Es war ein Ghetto, in dem sie sich längst offenbar nicht mehr wohl fühlte: Mari Boine war die Stimme der Sami, ihre kulturelle Botschafterin, die den Blick einer interessierten Öffentlichkeit auf die lange unterdrückten Bewohner der Polarregion Nordskandinaviens gerichtet hatte. Ihre hypnotischen Rhythmen, die ungewöhnliche Sprache und der beschwörende, als schamanenhaft empfundene Gesang wurde dabei nicht überall in der Klarheit verstanden, wie Mari Boine ihn gemeint hatte. So wurde sie zum Teil in die Nähe des Esoterischen gerückt, in die Nähe der New Age-Szene gerückt und so zur Hintergrundmusik von Eskapisten.

Die Wende kam bereits mit ihrem 2006 erschienenen Album "Idjagiedas / In the hand of the night", nun folgt der wohl endgültige Befreiungsschlag: "Sterna paradisea / Cuovgga Áirras" ist über weite Strecken ein Album, das sich in ganz anderen Regionen der Erde aufhält als in der Heimat der Sami.

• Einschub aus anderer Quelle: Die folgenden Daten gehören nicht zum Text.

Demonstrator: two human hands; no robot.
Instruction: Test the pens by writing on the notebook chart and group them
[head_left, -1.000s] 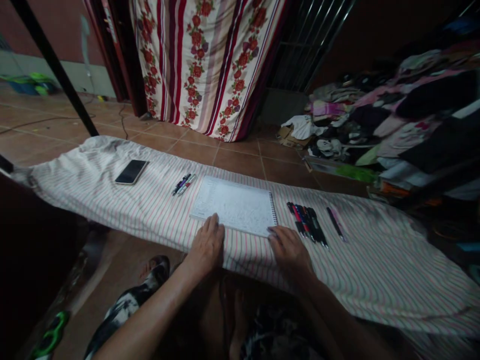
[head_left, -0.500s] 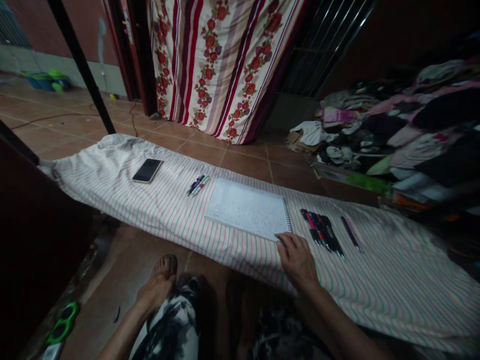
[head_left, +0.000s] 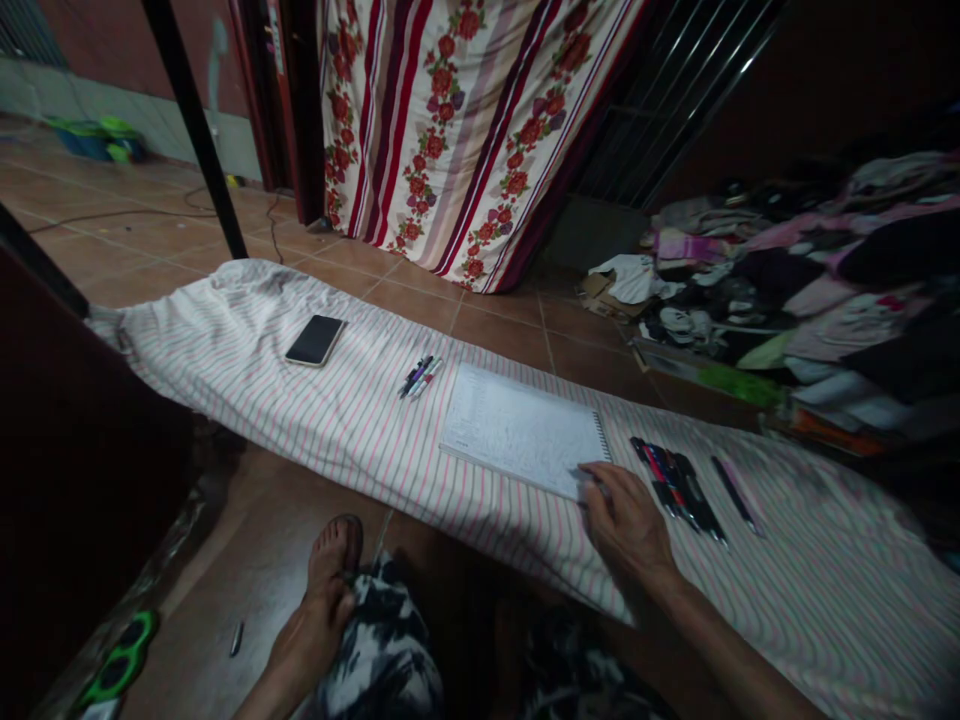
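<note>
My right hand (head_left: 628, 520) is at the lower right corner of a spiral notebook (head_left: 525, 425), which lies open on a striped cloth. Its thumb and forefinger are pinched together, with a small dark bit at the fingertips too unclear to name. To the right of the hand lies a row of several pens (head_left: 679, 490). Farther right are a dark pen and a pinkish one (head_left: 737, 495). A few pens (head_left: 421, 377) sit left of the notebook. My left hand (head_left: 321, 622) rests on my patterned trouser leg, holding nothing I can see, its fingers laid over the knee.
The striped cloth (head_left: 360, 420) covers a long, low surface. A phone (head_left: 315, 340) lies on its left part. Below are a green-handled object (head_left: 124, 655) and a small dark item (head_left: 237, 638) on the tiled floor. Heaped clothes (head_left: 817, 270) stand behind right, and a floral curtain (head_left: 465, 130) hangs beyond.
The view has shifted, so the cloth's things sit farther right. My right hand stays at the notebook's corner, its fingers a little more over the page. My left hand has drawn back on the leg.
</note>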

Mari Boine erfüllte sich den Traum der Zusammenarbeit mit afrikanischen Musikern, den sie gleich im zweiten Lied des Albums, "Ipmiliin hálesteapmi / Conversation with God", realisiert. In dem berückend schönen, aber ebenso traurigen "Gespräch mit Gott", in dem es um die ewige Frage geht, wie er all das Unrecht der Welt so tatenlos geschehen lassen könne, sind neben Mari Boine noch die südafrikanische Sängerin Madosini und der Chor der "Abaqondisi Brothers" zu hören. Der 12-köpfige Chor tritt noch einmal in "Claudiinna lávalla / Claudine's song" in Erscheinung - die Stimmgewalt der Südafrikaner ist ein elektrisierender Kontrast zum hohen Timbre der Sängerin.

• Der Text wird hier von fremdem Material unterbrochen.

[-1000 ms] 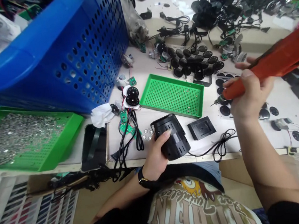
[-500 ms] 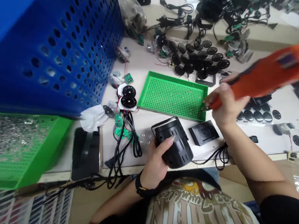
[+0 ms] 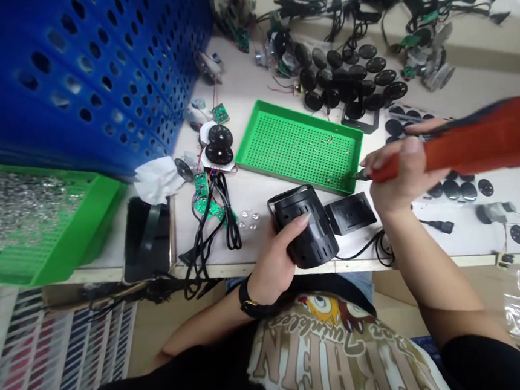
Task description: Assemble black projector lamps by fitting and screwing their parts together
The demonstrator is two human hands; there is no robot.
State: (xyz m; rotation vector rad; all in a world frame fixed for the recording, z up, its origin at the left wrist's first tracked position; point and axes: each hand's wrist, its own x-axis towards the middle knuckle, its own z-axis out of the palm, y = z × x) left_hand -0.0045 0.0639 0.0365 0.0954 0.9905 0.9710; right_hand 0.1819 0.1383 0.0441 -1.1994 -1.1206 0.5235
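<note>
My left hand [image 3: 278, 260] is wrapped round a black slotted cylindrical housing [image 3: 307, 226] at the table's near edge. My right hand [image 3: 401, 173] grips an orange electric screwdriver [image 3: 478, 139], blurred by motion. Its tip sits at the near right corner of a small green perforated tray [image 3: 299, 146] that holds a few tiny screws. A black square plate [image 3: 350, 213] lies just right of the housing. A black cord [image 3: 382, 242] runs from the housing along the edge.
A big blue perforated crate [image 3: 71, 72] fills the left. A green tray of small metal parts [image 3: 25, 221] sits below it. Black round discs [image 3: 345, 84], circuit boards [image 3: 202, 188], cables [image 3: 217, 223] and a dark flat case [image 3: 148, 241] lie around.
My right hand has carried the screwdriver leftward from the discs to the green tray's near right corner. The left hand keeps hold of the housing. The camera has tilted down.
</note>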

Daneben entstanden fantastische Songs wie "Skealbma", in denen eine vollkommen unerwartete musikalische Vision manifest wird: Ein donnernder Dancefloor-Rhythmus, der, entfernt an George Michaels "Freek" erinnernd, um arabische und afrikanische Stilelemente ergänzt wird, während Mari Boine und der Jazz-Trompeter Ole Jørn Myklebust - hier auch mit arabischen Vocals - sich ein mitreißendes Duell liefern, in dem Mari Boine selbst noch ihren charakteristischen Joik-Gesang unterbringen kann.

So zeigt sie, dass sie sich von den traditionellen Elementen ihrer früheren Alben nicht vollends trennen mag - warum auch? - aber ihr selbstbewusster, nach vorn gerichteter Umgang mit ihrer eigenen Herkunft ermöglicht ihr gleichzeitig die Öffnung zu anderen Einflüssen. In Madosini fand sie offenbar eine geistige Verwandte, die an verschiedenen Stellen des Albums immer wieder mit kleinen Versen zu hören ist.

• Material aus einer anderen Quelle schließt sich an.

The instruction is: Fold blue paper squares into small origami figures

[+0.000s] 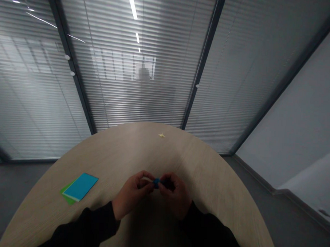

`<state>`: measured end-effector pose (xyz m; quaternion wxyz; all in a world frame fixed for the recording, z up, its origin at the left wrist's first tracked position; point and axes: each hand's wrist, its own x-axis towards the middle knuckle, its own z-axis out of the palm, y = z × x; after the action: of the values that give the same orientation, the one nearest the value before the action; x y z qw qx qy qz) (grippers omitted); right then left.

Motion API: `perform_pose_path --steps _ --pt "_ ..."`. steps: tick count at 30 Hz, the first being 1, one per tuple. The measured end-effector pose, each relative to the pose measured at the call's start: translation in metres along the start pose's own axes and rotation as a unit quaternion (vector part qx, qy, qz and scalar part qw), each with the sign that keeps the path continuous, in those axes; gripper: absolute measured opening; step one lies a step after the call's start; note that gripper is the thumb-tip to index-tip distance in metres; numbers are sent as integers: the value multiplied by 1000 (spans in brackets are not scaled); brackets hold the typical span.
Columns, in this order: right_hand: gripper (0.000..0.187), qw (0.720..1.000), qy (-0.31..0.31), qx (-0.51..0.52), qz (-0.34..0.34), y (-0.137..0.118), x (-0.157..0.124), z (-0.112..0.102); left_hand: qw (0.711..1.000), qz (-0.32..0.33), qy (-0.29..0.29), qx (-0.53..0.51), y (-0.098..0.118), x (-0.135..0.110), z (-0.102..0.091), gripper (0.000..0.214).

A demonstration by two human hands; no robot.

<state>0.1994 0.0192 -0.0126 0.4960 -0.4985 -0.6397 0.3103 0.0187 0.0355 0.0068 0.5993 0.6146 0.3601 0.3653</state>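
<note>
My left hand (131, 195) and my right hand (175, 195) meet above the near part of the table, with their fingers closed around a small blue object (156, 183). Its shape is mostly hidden by my fingers, and it may be folded paper or plastic. A thin pale bit shows at its left side, too small to identify. To the left of my left hand, a blue card (80, 186) lies on a green card (68, 194), apart from both hands.
The light wood-grain table (141, 155) has a rounded edge, with grey floor beyond it. A small yellow star-shaped scrap (161, 135) lies near its far edge. Glass partitions with blinds (136, 82) stand behind, and a blurred figure shows through them.
</note>
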Motion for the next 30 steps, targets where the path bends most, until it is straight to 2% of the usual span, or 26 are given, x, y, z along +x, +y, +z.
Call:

Die Abkehr war mutig, und sie wird sicherlich den einen oder anderen Fan verprellen. Doch Mari Boine tut das einzig Richtige. Isolation bietet keiner Kultur eine dauerhafte Heimat, Perspektiven entstehen nur im Austausch mit anderen, und Gemeinsamkeiten lassen sich selbst über weiteste Distanzen finden - und plötzlich ist die Entfernung zwischen Nordkap und Kap der guten Hoffnung gar nicht mehr so groß.